***** INFORMATION PROVIDED

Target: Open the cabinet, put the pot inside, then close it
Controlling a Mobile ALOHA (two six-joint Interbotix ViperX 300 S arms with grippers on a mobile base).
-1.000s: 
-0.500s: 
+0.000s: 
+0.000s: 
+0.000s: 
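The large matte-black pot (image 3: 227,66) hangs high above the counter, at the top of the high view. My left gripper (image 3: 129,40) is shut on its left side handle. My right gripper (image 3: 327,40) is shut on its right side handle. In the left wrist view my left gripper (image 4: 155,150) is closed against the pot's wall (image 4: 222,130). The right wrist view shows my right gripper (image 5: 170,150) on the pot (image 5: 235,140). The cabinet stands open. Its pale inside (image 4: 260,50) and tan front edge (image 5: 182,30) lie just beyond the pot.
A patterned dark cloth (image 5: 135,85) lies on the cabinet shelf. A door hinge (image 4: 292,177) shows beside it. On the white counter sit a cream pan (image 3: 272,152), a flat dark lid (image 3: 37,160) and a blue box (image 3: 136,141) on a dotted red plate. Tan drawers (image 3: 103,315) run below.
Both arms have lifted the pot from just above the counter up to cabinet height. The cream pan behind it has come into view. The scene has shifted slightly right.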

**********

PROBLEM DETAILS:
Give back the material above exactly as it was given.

ANSWER FOR THIS EXERCISE:
Target: Open the cabinet, put the pot inside, then close it
Controlling a Mobile ALOHA (two six-joint Interbotix ViperX 300 S arms with grippers on a mobile base).
-1.000s: 
-0.500s: 
+0.000s: 
+0.000s: 
+0.000s: 
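The large matte-black pot (image 3: 227,66) hangs high above the counter, at the top of the high view. My left gripper (image 3: 129,40) is shut on its left side handle. My right gripper (image 3: 327,40) is shut on its right side handle. In the left wrist view my left gripper (image 4: 155,150) is closed against the pot's wall (image 4: 222,130). The right wrist view shows my right gripper (image 5: 170,150) on the pot (image 5: 235,140). The cabinet stands open. Its pale inside (image 4: 260,50) and tan front edge (image 5: 182,30) lie just beyond the pot.
A patterned dark cloth (image 5: 135,85) lies on the cabinet shelf. A door hinge (image 4: 292,177) shows beside it. On the white counter sit a cream pan (image 3: 272,152), a flat dark lid (image 3: 37,160) and a blue box (image 3: 136,141) on a dotted red plate. Tan drawers (image 3: 103,315) run below.
Both arms have lifted the pot from just above the counter up to cabinet height. The cream pan behind it has come into view. The scene has shifted slightly right.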

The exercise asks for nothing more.